Her face falls. “Oh.” Then she tries to rally, giving me a smile that’s strained around the edges. “You’re welcome, of course. Happy to help,” she says. “I mean, it’s my job.” She swivels quickly in her seat to face forward.

“It’s not your job,” I say, trying to smooth things over without raising her hopes. “It was a favor, and I really do appreciate it.”

Her shoulder rises and falls in a non-response response. “Sure.”

Ron catches my gaze in the mirror and shakes his head with a smile and an old-man snort, which Emily doesn’t notice as she’s clicking madly away at her phone. Pretending she’s responding to a text, if I had to guess.

Ron gets it. He understands. It’s like she’s knocking on a door, but I’m already gone.

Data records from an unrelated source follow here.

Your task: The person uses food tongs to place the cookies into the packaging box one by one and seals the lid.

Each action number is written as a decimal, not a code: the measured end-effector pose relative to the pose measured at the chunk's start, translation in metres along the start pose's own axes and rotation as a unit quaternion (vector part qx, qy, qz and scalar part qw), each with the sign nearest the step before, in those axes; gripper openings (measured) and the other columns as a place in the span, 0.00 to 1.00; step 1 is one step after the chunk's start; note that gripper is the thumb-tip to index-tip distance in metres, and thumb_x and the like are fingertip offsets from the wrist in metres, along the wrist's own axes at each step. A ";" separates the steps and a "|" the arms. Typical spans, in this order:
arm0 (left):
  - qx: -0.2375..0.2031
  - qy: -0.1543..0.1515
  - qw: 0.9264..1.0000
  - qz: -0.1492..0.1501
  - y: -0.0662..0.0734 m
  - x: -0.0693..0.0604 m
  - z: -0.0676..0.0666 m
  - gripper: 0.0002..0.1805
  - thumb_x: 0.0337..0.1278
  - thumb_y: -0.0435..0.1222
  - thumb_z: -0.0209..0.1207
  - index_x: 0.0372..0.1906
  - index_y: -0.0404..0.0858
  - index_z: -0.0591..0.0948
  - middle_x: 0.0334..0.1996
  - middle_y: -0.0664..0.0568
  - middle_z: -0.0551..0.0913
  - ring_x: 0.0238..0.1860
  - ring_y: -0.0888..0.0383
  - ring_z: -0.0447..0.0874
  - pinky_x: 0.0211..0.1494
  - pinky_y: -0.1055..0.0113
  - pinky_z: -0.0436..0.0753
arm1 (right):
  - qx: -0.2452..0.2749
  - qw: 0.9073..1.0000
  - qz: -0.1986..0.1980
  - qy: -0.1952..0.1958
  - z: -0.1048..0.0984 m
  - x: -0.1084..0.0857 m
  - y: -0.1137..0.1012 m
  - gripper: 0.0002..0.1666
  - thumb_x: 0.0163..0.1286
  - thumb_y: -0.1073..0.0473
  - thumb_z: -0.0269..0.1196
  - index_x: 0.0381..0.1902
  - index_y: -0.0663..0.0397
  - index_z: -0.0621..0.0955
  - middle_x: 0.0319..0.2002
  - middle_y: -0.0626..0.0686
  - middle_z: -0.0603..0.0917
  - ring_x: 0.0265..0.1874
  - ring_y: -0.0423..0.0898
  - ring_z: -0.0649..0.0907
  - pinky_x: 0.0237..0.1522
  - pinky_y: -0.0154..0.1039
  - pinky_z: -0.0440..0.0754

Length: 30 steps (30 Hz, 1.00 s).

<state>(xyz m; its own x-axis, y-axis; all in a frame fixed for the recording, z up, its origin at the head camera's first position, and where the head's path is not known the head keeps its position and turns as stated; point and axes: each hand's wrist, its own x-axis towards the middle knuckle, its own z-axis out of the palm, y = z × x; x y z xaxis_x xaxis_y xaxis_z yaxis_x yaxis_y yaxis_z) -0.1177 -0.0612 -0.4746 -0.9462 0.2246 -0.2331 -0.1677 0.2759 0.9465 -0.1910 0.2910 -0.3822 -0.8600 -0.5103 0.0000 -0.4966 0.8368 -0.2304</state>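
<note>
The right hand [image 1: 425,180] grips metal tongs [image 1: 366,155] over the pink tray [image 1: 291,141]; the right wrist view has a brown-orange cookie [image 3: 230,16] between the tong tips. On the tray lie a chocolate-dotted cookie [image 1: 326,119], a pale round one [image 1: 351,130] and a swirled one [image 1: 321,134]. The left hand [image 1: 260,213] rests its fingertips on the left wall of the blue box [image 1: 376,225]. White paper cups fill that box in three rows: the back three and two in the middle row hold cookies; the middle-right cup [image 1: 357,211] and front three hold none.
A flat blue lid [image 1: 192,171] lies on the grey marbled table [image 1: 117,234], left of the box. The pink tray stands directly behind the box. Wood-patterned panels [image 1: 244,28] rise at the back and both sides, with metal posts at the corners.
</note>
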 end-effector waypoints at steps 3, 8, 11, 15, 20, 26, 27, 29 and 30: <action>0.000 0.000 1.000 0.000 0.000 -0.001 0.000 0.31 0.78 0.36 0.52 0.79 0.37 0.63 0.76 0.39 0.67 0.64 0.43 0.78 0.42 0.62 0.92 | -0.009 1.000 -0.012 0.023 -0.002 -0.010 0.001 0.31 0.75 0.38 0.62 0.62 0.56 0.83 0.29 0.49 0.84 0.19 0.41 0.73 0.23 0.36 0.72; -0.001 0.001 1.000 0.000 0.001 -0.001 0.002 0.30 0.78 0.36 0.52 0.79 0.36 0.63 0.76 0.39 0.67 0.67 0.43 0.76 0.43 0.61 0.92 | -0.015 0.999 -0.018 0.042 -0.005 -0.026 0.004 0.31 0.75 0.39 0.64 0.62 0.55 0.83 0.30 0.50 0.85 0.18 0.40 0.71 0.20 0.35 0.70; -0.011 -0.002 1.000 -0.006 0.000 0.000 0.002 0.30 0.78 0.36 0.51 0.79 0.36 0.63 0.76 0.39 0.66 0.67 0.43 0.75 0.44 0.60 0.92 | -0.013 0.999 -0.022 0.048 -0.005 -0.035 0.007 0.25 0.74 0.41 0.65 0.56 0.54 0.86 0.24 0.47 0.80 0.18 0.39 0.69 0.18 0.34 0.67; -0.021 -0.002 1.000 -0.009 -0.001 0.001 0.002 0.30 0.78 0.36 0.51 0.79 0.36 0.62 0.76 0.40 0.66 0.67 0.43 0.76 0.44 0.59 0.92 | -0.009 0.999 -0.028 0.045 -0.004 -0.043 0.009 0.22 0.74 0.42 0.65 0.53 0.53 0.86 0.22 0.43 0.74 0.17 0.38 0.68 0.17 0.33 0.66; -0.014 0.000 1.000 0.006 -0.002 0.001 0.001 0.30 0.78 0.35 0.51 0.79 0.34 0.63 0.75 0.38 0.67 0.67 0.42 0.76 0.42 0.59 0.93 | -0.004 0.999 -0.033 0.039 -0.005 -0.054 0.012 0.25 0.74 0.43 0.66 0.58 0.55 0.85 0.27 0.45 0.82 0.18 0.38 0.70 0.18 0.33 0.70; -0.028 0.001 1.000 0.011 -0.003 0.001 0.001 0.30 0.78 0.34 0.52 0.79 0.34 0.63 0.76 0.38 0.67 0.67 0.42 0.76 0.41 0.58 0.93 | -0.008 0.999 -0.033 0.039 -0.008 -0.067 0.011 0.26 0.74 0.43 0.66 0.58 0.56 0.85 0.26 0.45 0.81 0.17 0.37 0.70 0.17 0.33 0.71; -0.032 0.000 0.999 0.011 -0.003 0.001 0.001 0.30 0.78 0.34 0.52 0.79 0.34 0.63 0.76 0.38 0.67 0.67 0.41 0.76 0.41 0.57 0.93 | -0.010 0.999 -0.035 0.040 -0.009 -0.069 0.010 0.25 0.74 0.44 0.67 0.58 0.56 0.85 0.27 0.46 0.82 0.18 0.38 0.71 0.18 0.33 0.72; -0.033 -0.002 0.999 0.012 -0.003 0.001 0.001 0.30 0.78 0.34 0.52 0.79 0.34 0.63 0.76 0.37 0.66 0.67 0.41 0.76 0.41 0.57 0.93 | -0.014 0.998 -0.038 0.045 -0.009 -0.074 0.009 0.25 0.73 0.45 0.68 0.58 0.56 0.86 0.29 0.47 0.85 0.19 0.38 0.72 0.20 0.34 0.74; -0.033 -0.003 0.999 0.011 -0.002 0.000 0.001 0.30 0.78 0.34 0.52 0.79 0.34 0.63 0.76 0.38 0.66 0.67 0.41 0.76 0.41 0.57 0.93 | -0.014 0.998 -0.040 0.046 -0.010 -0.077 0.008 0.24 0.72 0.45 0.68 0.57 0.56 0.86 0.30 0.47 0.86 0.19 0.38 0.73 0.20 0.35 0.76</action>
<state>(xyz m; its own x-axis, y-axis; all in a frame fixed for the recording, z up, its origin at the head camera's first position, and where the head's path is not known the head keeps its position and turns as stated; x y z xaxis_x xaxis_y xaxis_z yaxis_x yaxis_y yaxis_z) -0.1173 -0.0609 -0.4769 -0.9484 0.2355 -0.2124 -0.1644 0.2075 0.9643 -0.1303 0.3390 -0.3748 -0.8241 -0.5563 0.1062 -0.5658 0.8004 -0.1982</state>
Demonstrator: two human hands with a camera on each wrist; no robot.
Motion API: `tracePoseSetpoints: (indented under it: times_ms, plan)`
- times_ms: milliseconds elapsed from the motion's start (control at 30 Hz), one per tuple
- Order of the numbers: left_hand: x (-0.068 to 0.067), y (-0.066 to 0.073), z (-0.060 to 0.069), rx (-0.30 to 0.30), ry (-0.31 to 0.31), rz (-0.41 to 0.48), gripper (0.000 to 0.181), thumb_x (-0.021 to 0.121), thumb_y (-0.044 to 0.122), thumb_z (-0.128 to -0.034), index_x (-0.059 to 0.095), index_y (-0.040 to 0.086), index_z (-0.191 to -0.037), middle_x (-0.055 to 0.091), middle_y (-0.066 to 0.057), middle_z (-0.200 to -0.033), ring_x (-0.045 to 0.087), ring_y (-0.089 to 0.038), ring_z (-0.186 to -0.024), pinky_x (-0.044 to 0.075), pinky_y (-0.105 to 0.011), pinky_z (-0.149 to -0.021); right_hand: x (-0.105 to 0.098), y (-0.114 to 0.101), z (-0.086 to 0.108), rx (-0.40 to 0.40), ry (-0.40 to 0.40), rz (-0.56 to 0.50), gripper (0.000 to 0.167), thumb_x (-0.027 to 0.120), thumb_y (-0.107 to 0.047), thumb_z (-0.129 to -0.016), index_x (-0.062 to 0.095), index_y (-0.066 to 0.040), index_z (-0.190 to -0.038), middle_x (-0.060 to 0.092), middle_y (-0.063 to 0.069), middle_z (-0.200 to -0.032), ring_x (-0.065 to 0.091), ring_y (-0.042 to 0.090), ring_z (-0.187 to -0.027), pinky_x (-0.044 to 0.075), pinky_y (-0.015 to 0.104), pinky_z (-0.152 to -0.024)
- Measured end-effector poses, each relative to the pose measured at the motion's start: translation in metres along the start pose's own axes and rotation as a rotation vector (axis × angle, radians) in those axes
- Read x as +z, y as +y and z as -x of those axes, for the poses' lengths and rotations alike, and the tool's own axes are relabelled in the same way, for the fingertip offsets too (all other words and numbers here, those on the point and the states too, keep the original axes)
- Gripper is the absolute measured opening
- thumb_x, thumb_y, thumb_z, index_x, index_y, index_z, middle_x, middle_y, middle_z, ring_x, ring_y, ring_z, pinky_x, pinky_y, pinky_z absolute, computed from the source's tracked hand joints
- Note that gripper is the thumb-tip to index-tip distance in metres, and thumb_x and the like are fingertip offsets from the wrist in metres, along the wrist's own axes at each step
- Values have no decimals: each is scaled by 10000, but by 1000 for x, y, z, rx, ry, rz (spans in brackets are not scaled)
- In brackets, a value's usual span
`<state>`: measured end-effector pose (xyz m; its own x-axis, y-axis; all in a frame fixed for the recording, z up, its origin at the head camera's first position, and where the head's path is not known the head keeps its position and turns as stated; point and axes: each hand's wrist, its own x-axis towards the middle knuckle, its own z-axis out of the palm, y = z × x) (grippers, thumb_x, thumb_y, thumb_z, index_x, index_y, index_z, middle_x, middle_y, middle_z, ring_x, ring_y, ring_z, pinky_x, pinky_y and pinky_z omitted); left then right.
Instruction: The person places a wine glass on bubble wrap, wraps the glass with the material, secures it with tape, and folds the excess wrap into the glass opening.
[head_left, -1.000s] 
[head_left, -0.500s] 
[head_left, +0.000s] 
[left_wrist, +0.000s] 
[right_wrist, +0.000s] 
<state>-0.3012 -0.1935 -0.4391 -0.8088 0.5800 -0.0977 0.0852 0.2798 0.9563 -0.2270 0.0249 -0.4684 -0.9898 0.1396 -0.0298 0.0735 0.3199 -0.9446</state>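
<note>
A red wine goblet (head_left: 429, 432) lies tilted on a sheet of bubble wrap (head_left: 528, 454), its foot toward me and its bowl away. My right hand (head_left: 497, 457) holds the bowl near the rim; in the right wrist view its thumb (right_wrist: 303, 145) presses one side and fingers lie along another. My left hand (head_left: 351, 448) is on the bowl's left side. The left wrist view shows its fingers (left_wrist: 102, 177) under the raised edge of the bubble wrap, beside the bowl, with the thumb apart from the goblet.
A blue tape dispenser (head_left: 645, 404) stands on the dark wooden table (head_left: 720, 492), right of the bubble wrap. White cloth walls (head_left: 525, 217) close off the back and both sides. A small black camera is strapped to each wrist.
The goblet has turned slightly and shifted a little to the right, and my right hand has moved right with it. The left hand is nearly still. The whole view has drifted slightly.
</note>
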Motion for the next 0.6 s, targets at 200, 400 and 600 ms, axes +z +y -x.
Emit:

The realization hits with a force that straightens me in my seat. The way I’m thinking about Amanda is … intense. Way more than it should be for someone I just met, and someone who will be going home tomorrow.

Tomorrow, holy shit. I can’t decide which is more unsettling: the thought of finishing out the week here with Amanda sixty miles away—distant but not out of reach—or the pang that idea sends through me.

My hands are shaking and sweaty suddenly. I rub my palms against my jeans.

I don’t want her to go.

But I’m not sure I’m ready for anything else, either. I mean, she’s made it clear what she does and does not want from me, and it’s nothing beyond these few days. And why would it be? We haven’t even slept together, for God’s sake. And we might not. Not that that’s everything, but it’s something.